Aby poradzić sobie ze zmiennością prawdziwych pożarów, do stworzenia nowego modelu wykorzystali grafowe sieci neuronowe (GNN) - rodzaj algorytmu uczenia maszynowego, który osądów dokonuje na podstawie wykresów węzłów i linii, reprezentujących różne punkty danych i ich relacje ze sobą.
GNN w trasie i w ogniu
Jak mówi Eugene Yujun Fu, jeden ze współtwórców modelu, pomysł na wykorzystanie grafowych sieci neuronowych został zainspirowany przez sposób, w jaki GNN wykorzystywane są w ruchu drogowym.
GNN są często używane w ruchu drogowym do szacowania czasu przybycia, gdzie możliwym jest jednoczesne analizowanie od 10 do 50 różnych dróg. Właściwe i jednoczesne wykorzystanie tego rodzaju informacji jest bardzo skomplikowane, więc stąd nasz pomysł na wykorzystanie GNN
- mówi Yujun Fu.
Naukowcy w ramach treningu i testów przeprowadzili cyfrowe symulacje ponad 41 tys. pożarów w 17 rodzajach budynków.
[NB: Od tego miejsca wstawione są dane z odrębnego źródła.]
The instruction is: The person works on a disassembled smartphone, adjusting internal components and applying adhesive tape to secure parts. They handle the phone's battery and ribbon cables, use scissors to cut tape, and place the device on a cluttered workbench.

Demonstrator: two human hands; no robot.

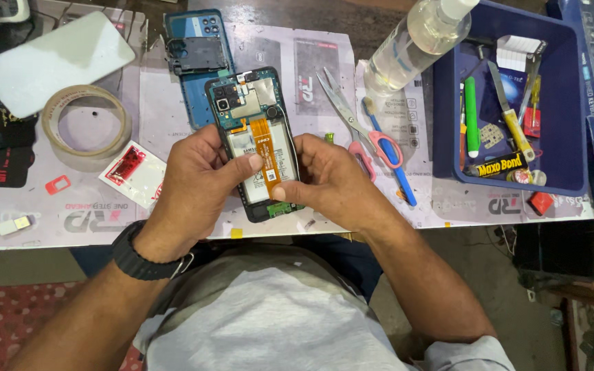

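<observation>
An opened smartphone [252, 103] with its back cover off shows a green board, a white battery and an orange flex cable [264, 148] running down its middle. My left hand [190, 189] grips the phone's left side, its thumb pressing on the flex cable. On the right side, my right hand [331, 182] holds the phone, thumb tip touching the cable's lower end. A black watch sits on my left wrist. The phone is held just above the near edge of the work mat.
The blue back cover [197, 62] lies behind the phone. A tape roll [85, 127] and a white pad [56, 58] sit at left. Scissors [352, 120], a toothbrush [388, 151] and a clear bottle [414, 41] lie right, beside a blue tray [448, 103] of tools.
</observation>
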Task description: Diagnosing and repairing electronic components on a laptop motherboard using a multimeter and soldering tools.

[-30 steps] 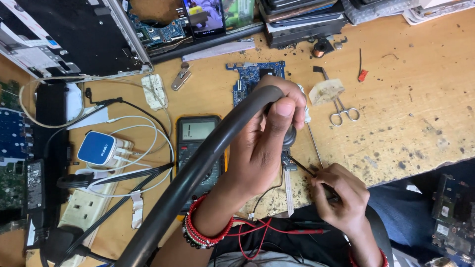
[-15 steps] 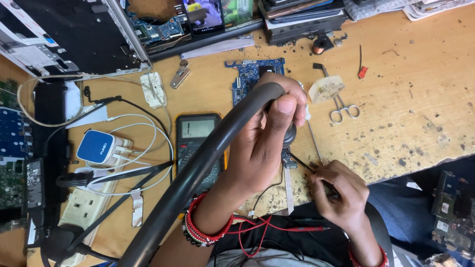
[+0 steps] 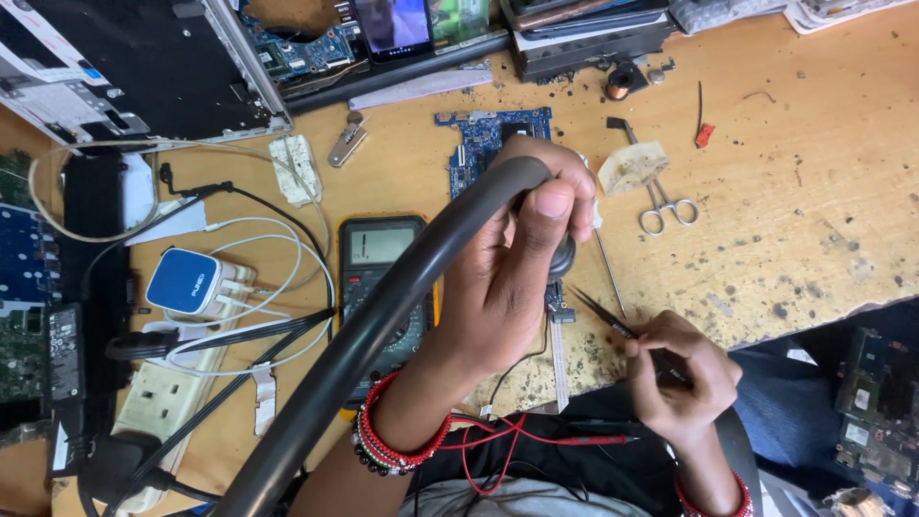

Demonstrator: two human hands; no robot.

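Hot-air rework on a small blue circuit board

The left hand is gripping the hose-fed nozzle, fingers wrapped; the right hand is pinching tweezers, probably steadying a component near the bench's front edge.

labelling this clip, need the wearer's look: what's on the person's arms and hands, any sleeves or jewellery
Both forearms are bare, with no sleeves or gloves in view. The left hand has a stack of red bead bracelets at the wrist, with a strand of dark beads beside them. The right hand has a red bracelet at its wrist, partly cut off by the frame edge. No rings or watch show.
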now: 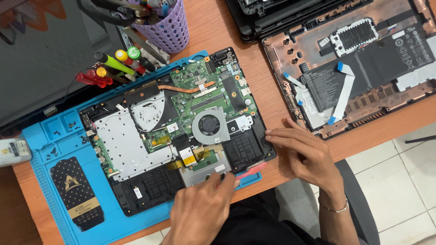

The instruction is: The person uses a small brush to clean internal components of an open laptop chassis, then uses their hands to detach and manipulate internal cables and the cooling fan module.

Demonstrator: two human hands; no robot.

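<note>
Head view: two opened laptops on a wooden desk. Left hand (pixel 204 206) pinches a red tool (pixel 250 171) over one laptop (pixel 177 131), its green board and round grey fan (pixel 210 125) exposed, on a blue ribbed mat (pixel 50 149). Right hand (pixel 304 152) rests flat, fingers spread, at its corner. Second laptop (pixel 359 63) lies beside.

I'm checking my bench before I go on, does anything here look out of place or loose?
Yes. Tiny black screws lie scattered loose on the blue mat left of the opened laptop, not gathered together. The second opened laptop base overhangs the table edge slightly.
</note>
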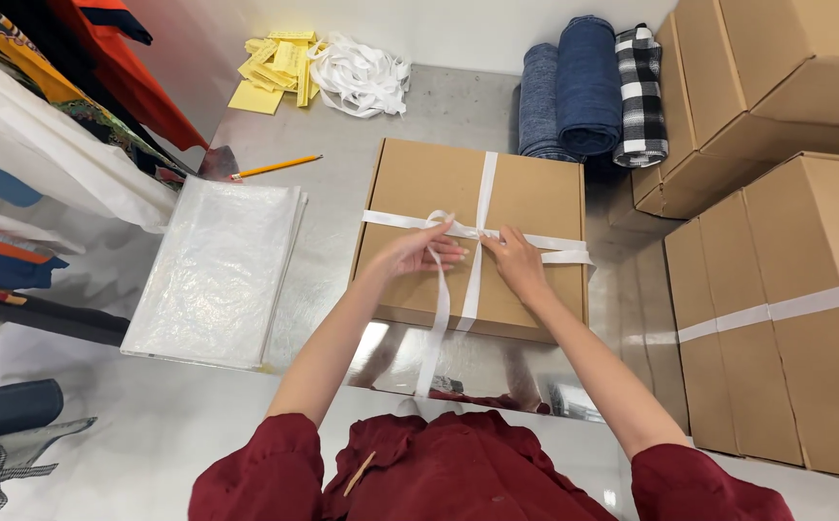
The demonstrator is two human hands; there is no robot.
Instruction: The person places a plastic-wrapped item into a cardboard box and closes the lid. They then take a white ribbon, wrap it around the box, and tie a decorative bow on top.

Plany "płonących" budynków zostały oparte na planach najpopularniejszych amerykańskich budynków mieszkalnych.
Zmiennymi pomiędzy pożarami były nie tylko układy mieszkań, ale też pochodzenie pożaru rodzaje mebli oraz to, czy drzwi i okna były otwarte czy zamknięte.
Model GNN otrzymał zestaw treningowy zawierający prawie 25 tysięcy przypadków pożarów, a następnie 16 tysięcy do poprawienia precyzji i ostatecznych testów.
W przypadku 17 rodzajów budynków mieszkalnych dokładność nowego modelu zależała od ilości danych, które musiał on przyswoić, oraz od czasu, jaki chciał zapewnić strażakom. Mimo to dokładność modelu - w najlepszym przypadku 92,1 procent przy 30-sekundowym czasie reakcji - przewyższyła pięć innych narzędzi opartych na uczeniu maszynowym, w tym poprzedni model autorów. Co ważne, narzędzie to dało najmniej "fałszywych negatywów", niebezpiecznych przypadków, w których modele nie przewidziały zbliżającego się rozgorzenia.
Aby nie było zbyt łatwo, FlashNet przedstawiono również sytuacje wykraczające poza materiał treningowy - scenariusze, w których nie miał on wcześniejszych informacji na temat specyfiki budynku i płonącego w nim ognia, co naśladuje typowedla strażaków warunki. Biorąc pod uwagę te ograniczenia, wydajność narzędzia była całkiem obiecująca, powiedział Wai Cheong Tam. Jednak autorzy mają jeszcze wiele do zrobienia, zanim FlashNet będzie w stanie ratować strażaków.